What to work on. Write out the data below exactly, from its first line to the line containing "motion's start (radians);", that line included.
*** Opening Data ***
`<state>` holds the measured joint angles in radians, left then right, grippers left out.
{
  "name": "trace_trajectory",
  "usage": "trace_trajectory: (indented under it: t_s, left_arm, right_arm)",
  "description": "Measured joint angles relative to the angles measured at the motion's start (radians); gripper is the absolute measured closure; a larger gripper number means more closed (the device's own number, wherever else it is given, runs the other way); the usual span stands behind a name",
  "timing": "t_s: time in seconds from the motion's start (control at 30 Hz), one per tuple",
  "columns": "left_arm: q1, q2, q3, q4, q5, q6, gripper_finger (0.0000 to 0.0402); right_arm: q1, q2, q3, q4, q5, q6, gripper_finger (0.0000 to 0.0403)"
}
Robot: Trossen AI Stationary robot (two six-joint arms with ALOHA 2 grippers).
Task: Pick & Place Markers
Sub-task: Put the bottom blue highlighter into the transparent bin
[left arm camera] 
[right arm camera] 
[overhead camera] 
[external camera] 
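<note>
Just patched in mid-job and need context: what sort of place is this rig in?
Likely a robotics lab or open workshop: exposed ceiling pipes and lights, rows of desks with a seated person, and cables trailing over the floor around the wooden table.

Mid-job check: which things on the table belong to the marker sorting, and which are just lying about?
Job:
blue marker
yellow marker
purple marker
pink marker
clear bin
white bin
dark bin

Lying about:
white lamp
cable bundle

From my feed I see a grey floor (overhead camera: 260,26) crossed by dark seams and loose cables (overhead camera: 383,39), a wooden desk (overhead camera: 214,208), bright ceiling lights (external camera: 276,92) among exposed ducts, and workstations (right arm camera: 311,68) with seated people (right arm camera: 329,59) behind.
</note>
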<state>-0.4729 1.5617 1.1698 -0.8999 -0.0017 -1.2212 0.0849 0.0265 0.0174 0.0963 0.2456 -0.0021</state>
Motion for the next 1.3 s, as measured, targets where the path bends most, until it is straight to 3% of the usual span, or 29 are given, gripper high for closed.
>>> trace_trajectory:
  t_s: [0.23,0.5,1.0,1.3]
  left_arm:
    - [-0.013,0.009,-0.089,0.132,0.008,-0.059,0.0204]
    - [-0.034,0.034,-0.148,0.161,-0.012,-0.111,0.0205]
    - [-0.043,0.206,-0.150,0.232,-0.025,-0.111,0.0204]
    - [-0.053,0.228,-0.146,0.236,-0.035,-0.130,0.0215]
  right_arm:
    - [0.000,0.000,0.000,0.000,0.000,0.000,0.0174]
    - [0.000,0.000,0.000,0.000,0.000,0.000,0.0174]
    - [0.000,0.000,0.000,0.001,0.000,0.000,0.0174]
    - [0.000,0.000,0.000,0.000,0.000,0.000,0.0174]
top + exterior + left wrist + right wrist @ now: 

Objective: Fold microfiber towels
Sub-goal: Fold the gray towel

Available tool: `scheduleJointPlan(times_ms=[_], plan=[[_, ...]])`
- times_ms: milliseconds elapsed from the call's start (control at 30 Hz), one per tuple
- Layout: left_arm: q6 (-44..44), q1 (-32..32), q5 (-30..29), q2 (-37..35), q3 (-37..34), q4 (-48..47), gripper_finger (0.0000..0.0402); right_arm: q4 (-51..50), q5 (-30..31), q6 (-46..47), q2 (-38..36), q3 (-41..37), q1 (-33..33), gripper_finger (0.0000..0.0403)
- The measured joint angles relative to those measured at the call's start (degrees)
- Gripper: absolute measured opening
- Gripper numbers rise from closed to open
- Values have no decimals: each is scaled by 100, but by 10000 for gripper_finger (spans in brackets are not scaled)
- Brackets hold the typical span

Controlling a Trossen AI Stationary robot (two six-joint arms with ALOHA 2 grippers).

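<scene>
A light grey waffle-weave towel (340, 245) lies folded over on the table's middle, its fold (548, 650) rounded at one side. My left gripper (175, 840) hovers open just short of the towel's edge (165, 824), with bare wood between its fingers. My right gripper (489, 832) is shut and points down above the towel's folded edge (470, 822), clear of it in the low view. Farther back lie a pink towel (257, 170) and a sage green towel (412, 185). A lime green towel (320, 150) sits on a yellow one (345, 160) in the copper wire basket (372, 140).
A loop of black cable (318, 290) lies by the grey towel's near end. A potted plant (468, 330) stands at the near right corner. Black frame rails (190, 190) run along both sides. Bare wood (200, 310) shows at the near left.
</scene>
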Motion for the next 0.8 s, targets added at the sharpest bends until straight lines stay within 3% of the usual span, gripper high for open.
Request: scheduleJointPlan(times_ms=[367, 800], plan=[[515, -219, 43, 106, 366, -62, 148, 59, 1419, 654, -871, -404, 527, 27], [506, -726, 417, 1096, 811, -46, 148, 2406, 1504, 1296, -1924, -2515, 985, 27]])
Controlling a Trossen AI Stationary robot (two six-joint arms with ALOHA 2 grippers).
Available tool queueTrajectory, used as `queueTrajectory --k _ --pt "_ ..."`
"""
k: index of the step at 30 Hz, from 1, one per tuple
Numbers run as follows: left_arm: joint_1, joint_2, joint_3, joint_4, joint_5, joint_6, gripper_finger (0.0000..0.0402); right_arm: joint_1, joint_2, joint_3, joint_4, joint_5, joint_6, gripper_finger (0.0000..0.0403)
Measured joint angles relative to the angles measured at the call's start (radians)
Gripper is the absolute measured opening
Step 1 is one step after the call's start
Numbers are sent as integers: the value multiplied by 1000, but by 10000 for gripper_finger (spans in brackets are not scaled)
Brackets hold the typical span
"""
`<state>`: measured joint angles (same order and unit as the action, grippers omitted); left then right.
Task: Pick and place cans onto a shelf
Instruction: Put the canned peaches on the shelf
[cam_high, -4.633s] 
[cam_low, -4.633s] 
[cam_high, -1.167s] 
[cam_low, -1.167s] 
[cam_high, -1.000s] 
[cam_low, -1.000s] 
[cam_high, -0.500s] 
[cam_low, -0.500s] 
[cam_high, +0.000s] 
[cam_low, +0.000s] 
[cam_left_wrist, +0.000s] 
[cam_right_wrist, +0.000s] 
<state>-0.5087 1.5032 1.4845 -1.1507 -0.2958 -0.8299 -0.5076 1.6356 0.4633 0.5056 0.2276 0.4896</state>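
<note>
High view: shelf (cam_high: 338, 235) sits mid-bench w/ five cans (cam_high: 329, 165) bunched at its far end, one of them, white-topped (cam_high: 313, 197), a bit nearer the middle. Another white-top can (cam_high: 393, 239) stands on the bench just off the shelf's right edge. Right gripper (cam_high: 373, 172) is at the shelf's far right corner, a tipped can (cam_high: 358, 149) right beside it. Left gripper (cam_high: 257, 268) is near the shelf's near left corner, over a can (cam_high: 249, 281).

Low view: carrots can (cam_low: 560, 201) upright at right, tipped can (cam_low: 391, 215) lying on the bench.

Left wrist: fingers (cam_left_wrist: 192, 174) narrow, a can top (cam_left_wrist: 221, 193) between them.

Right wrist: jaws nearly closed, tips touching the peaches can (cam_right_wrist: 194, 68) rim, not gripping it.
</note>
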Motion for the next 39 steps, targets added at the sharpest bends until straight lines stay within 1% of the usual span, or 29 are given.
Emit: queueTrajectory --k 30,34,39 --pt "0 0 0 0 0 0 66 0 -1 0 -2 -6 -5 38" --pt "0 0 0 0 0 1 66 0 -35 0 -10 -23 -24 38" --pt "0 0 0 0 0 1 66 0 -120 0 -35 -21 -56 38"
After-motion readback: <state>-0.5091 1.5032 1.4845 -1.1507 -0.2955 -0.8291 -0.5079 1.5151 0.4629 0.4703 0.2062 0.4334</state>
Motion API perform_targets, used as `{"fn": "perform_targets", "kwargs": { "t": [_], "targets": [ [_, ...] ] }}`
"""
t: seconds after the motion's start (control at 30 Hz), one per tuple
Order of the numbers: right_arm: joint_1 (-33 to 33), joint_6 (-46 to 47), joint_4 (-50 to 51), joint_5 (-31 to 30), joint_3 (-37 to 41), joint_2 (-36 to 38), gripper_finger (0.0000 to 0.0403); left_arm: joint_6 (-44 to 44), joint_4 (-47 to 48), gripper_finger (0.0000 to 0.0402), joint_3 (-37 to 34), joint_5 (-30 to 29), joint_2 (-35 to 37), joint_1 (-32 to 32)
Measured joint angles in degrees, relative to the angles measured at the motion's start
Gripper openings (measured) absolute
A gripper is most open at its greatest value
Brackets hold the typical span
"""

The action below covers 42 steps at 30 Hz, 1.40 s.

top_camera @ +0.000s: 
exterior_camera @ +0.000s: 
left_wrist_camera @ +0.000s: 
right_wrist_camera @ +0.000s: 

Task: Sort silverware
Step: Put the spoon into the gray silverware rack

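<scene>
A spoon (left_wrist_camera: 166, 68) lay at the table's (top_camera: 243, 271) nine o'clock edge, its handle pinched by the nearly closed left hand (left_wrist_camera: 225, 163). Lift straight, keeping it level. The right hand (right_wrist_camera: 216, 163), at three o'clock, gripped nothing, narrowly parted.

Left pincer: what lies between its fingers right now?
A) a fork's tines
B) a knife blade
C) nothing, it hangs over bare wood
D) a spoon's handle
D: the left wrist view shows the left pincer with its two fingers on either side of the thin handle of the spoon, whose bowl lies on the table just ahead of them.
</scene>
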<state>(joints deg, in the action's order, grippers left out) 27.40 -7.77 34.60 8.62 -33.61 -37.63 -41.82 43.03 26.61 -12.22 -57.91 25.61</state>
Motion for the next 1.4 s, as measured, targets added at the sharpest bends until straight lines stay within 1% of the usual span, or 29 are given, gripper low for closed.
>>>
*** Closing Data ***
Answer box.
`<state>` holds the measured joint angles in radians, left then right, grippers left out.
{
  "name": "trace_trajectory",
  "usage": "trace_trajectory: (indented under it: t_s, left_arm, right_arm)",
  "description": "Measured joint angles relative to the angles measured at the motion's start (radians); gripper is the absolute measured closure; a larger gripper number means more closed (the device's own number, wherever else it is given, runs the other way); the usual span stands behind a name",

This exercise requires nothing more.